Но годы шли, врага все не было, а кто был — не соответствовал задаче, и потому клапан так и каменел перекрытым, вьюшки поржавели, а пламя никак не прорывалось в тягу — дымило лишь да гадило вонюче по случайным щелям. Но и не злоба это тоже была, если подумать хорошенько, — об этом Петр Иваныч знал бы наверняка, сразу бы ухватил нужным органом. Это — вроде сожаления было нечто, по типу неполученной вовремя подсказки, недосданного в срок экзамена, хоть и не повлиявшего на дальнейший профиль жизни и труда. Ну, а доброго было все равно несравнимо больше.
Кроме того, в семье его любили по-настоящему: дедушкой Крюков был самым отменным, и с детками и с остальными, а что до Павлика, младшенького, и до его таланта, то ему Петр Иваныч просто гимн сверхлюбви человеческой был против нормального отцовского долга взрослому сыну. Слава Богу, кстати говоря, что в позапрошлом году у врагов его вовремя обломилось все, куда втянуть Петра Иваныча хотели, чтоб он про Пашку такое надумал. Славу только вот жалко непевчего, умершего раньше возраста…
Такие и были Петра Иваныча первые два удивления: самолеты небесные тяжелей воздуха да разновсякие евреи легче сырой земли. Третьего удивления поначалу в списке основном не содержалось: оно объявилось уже потом, когда все закончилось и счастливо улеглось, — то самое, что началось в конце ласкового, как в песне, мая, ровнехонько через один год после неудачного подводного вытяжения крюкова позвоночника и нечаянно нажитой болезни гастрита от не в меру выпитой санаторно-скважинной воды. А случилось-то и на самом деле страшное: не в прикидочном или сравнительном смысле слова, затрагивающего одни переживания, а в непосредственном, прямом — повреждение организма Петра Иваныча и здоровья.

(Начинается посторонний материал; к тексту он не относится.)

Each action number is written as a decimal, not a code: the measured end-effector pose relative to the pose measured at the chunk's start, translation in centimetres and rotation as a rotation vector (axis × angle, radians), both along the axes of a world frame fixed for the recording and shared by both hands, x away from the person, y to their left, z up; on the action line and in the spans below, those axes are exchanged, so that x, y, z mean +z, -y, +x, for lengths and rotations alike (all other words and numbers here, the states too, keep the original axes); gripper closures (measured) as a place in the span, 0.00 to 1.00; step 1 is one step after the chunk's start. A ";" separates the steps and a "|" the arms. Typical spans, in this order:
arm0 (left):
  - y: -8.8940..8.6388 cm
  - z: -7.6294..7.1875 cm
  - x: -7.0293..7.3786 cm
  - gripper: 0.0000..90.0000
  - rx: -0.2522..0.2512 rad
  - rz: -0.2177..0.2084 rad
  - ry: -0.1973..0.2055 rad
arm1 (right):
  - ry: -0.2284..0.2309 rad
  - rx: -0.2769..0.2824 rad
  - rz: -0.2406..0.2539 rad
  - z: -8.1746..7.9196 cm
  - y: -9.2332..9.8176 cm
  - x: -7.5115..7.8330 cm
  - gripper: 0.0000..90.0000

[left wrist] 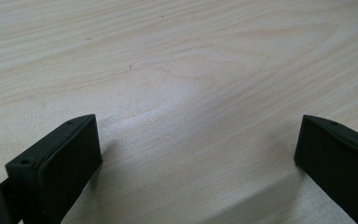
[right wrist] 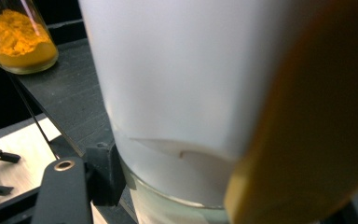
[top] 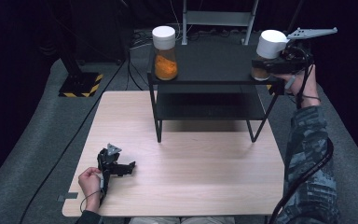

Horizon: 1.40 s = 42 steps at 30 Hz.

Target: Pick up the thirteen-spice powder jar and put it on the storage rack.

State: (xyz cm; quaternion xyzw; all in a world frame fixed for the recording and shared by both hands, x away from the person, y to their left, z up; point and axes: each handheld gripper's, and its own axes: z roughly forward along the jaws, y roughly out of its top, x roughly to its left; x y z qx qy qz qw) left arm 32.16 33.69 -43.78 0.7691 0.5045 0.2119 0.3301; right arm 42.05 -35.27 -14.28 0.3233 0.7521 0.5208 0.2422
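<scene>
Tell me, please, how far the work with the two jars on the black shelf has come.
Done: one white-lidded glass jar of orange powder stands free on the black metal shelf, at its left end. In hand: the right hand-held gripper is shut on a second white-lidded glass jar at the shelf's right end, tilted. Left: whether it is arriving or leaving cannot be told. The left hand-held gripper rests open on the light wooden table.

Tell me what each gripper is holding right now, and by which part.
The right gripper is shut on a white-lidded jar at the shelf's right end, gripping its glass body just below the lid. The left gripper rests open on the table, holding nothing.
</scene>
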 end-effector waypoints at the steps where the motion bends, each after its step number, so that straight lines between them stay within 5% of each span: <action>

А пока… А пока снова теплый не в меру май переходил в жаркий почти июнь, то есть, окончательно заворачивал в натуральную летнюю пору, когда вокруг все уже расцвело, кроме жасмина и орехов, и запахло, кроме, как яблочными плодами и хлоркой, которая и так была круглый год, и запело всеми средствами и голосами, кроме Славиного.
И так стояло и радовалось вплоть до самого случая, до погибельного природного катаклизма, до вывернувшегося откуда-то из-под небес антициклона западного полушария, разогнавшегося с бешеной противоправной скоростью света в сторону чужой родины, в направлении против часовой магнитной стрелки. Зина прочитала об этом в женской газете «Моя семья», между разделом про нежелательный аборт у девочек до четырнадцати и угрозой простаты аденомы у сидячих тружеников после пятидесяти.

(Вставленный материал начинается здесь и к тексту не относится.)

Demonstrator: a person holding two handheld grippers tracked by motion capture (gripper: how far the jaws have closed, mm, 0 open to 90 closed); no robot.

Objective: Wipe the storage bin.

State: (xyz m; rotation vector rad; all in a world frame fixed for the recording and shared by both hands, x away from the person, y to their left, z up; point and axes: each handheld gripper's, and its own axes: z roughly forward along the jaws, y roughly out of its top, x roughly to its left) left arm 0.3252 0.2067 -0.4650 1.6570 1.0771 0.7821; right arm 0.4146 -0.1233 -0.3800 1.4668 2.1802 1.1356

— Нам не страшно, — порадовалась она за Петра Иваныча, — мы уже проскочили эту засечку, нам теперь пусть болезнь под семьдесят подбирают, да, Петь? А с этим молодые пусть бьются, кто лет еще не добрал до порога чувствительности.

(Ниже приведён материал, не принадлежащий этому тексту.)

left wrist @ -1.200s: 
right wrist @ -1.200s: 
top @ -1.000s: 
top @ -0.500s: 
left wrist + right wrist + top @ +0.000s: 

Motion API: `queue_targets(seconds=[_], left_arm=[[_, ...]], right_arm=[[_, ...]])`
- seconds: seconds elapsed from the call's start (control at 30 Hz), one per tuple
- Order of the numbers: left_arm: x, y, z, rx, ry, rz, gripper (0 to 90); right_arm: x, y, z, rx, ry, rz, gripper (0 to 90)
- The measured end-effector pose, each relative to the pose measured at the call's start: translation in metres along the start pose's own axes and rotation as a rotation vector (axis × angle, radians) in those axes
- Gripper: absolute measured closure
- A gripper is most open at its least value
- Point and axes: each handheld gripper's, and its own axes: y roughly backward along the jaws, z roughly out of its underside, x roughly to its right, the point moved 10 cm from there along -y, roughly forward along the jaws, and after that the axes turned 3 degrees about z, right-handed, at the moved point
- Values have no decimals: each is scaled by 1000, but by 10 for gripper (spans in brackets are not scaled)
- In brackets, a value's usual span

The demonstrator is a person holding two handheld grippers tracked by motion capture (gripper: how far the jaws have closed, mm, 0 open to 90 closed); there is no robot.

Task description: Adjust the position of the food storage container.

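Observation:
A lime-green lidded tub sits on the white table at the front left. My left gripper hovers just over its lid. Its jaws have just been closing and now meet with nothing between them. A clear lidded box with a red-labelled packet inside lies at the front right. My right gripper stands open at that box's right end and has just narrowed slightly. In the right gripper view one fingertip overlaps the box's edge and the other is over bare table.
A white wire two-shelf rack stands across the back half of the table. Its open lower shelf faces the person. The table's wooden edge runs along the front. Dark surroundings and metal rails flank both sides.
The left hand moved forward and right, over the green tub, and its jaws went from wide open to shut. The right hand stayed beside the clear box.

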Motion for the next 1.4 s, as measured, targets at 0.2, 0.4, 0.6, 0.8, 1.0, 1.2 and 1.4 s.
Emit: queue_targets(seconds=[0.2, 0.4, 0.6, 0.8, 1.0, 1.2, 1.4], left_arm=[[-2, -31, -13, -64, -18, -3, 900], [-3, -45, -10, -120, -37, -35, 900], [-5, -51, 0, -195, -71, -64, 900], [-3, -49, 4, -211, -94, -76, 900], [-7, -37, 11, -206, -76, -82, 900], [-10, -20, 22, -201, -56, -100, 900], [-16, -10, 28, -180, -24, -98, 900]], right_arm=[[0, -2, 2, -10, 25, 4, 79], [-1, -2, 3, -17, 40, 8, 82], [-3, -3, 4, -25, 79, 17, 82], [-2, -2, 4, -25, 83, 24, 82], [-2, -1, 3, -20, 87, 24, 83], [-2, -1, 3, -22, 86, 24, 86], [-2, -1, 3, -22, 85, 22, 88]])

А по циклону тому глазом слегка только скользнула, зевнула и пояснила, что до нас не добьет, мощи ему не хватит полземли пересечь и дел тут натворить негодяйских. Рассосется где-нибудь над тундрой и в землю уйдет, по оврагам разойдется и утихомирится само по себе. А Петр Иваныч, если честно, даже не услышал тот прогноз: спину повело немного влево, и он припомнил, что когда с балкона в том году сиганул вниз от шока и расстройства, промахнувшись мимо соседнего кафеля, то пришлось приземлиться как раз на левую больше ногу, а не наоборот. Оттуда, видно, и повело спину, узелок там слева какой-нибудь вдоль основного хряща, скорей всего, тоже зацепило и напоминает теперь. Он с опаской бросил незаметный взгляд на Зину, но та продолжала хранить семейный очаг в полном спокойствии — вахта ее была безупречна, и Петр Иваныч успокоился.